A DuPage Medical Group data breach may have affected 600,000 patients. Here’s what patients should know.
DuPage Medical Group revealed Monday that the personal information of 600,000 patients may have been compromised in a July cyberattack.
Though that’s the largest reported health-related cybersecurity incident in Illinois so far this year, such breaches are now common. Here’s what patients at DuPage, and elsewhere, should know about breaches and cyberattacks in health care.
Q: What happened at DuPage Medical Group?
A: DuPage Medical Group, the state’s largest independent physicians group, experienced a computer and phone outage that lasted nearly a week in mid-July. The group worked with cyber-forensic specialists to investigate the incident and found that the outage was caused by “unauthorized actors” who accessed its network between July 12 and July 13, according to a DuPage Medical Group news release.
The investigators determined Aug. 17 that certain files containing patient information may have been exposed. Compromised information may have included names, addresses, dates of birth, diagnosis codes, codes identifying medical procedures, and treatment dates. For a small number of people, Social Security numbers may have been compromised.
Q: Have any DuPage patients had their information stolen or used fraudulently as a result?
A: The medical group is not aware of any patients’ personal information being misused, but it is notifying “a broad and inclusive list of patients whose information may have been involved in this incident as a precaution,” CEO Steve Nelson said in a statement.
Q: What should potentially affected patients do?
A: DuPage is offering credit monitoring and identify theft protection to those who may have been affected. Patients can also call 1-800-709-2027 between the hours of 8 a.m. and 8 p.m., Monday through Friday, or visit www.dupagemedicalgroup.com for additional information.
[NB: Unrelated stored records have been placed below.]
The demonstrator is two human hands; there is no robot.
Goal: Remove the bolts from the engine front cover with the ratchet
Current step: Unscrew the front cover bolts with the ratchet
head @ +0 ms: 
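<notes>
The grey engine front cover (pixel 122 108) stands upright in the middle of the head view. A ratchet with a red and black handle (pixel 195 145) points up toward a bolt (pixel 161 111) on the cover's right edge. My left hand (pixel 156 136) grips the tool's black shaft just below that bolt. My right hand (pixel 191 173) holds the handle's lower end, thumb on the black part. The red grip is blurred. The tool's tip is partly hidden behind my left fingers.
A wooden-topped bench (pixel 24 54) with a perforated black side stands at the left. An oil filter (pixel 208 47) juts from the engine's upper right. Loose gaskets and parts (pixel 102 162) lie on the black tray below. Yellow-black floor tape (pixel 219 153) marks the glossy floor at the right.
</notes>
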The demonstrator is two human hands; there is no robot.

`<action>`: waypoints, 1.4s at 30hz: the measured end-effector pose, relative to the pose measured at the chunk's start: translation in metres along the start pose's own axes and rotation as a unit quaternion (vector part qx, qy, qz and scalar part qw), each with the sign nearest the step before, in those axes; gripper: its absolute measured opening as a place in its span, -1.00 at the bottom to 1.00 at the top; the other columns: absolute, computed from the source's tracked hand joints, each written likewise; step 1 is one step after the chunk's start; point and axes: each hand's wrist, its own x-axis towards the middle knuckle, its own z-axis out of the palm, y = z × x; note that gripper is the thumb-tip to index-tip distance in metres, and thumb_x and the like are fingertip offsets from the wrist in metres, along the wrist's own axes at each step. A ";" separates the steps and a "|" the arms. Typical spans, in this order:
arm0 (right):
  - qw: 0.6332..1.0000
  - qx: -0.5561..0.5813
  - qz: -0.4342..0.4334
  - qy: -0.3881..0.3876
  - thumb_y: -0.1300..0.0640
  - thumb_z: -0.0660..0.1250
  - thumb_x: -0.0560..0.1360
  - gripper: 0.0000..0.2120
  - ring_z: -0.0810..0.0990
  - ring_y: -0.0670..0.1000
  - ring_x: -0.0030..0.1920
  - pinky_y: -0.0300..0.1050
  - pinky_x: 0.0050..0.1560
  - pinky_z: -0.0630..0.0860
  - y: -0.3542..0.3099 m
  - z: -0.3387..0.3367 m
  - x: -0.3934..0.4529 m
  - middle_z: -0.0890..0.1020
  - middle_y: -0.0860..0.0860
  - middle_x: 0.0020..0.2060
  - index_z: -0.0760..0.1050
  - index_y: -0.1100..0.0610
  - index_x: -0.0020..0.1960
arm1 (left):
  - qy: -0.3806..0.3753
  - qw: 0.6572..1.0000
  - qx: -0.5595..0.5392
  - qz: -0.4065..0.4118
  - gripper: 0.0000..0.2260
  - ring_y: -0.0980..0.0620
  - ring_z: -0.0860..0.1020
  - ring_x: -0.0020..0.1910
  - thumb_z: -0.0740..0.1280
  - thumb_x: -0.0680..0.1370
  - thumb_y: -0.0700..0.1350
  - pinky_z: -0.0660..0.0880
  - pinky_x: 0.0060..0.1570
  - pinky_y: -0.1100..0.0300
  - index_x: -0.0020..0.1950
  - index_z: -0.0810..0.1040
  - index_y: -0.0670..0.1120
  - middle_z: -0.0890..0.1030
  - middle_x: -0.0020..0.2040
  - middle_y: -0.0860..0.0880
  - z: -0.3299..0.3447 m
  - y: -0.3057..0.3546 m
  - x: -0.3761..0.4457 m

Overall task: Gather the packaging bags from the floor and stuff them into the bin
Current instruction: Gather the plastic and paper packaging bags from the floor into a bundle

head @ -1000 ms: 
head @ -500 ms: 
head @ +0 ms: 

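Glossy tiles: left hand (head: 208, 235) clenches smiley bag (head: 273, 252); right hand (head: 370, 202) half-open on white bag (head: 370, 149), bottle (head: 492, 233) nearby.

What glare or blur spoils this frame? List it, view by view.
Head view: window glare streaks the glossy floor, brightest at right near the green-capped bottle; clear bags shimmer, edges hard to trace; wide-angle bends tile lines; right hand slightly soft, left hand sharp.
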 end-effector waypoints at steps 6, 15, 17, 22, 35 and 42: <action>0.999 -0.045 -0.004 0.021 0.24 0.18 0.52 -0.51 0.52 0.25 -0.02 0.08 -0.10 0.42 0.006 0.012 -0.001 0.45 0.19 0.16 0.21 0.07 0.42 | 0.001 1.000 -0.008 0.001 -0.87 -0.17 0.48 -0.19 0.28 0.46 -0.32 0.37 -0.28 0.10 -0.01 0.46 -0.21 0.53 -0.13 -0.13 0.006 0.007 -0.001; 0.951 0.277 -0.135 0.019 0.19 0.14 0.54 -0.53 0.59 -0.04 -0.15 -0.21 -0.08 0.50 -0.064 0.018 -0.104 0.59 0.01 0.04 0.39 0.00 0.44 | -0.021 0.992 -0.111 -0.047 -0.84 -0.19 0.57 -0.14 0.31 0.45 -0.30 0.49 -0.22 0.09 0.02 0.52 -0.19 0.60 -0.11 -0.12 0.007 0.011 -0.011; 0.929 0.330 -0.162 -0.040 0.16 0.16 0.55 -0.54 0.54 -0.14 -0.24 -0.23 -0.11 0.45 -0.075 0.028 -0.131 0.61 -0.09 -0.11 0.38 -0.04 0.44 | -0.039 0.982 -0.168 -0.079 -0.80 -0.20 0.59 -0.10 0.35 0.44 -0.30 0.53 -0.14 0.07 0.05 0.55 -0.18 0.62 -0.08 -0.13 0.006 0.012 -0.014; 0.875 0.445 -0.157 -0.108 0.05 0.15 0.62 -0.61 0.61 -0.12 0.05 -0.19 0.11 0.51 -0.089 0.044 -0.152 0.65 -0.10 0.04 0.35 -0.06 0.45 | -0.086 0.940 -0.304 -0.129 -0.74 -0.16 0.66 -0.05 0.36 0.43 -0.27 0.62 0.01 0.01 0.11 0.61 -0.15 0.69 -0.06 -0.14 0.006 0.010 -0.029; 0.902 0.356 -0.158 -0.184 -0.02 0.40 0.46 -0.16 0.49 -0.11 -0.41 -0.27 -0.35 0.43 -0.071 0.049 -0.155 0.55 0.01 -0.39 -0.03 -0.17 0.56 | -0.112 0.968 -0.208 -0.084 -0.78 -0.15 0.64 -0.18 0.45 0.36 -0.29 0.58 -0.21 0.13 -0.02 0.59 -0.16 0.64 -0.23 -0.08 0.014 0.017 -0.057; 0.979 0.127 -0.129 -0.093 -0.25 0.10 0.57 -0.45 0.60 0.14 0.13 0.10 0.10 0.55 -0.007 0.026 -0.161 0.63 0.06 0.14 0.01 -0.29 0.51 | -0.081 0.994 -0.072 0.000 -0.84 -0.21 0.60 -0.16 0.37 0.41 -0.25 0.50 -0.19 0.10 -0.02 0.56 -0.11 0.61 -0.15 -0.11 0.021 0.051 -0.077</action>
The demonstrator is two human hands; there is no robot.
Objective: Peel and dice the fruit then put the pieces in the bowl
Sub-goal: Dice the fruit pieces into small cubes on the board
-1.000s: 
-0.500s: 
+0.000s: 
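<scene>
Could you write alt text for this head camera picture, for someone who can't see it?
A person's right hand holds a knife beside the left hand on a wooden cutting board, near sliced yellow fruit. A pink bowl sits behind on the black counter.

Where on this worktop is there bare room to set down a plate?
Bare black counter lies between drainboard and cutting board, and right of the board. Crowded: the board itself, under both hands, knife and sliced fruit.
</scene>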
Q: How common are data breaches at health care organizations?
A: Significant cybersecurity incidents are now “the norm” at health care organizations, according to the 2020 Healthcare Information and Management Systems Society Cybersecurity Survey. About 70% of 168 health care cybersecurity professionals surveyed in the U.S. reported having a “significant security incident” in the last 12 months, according to the survey.
Q: How many health organizations have had data breaches in Illinois?
A: So far this year, at least 21 other organizations in Illinois have reported data breaches of protected health information involving 500 or more individuals.
Q: How do I know if my protected health information has been compromised in a data breach?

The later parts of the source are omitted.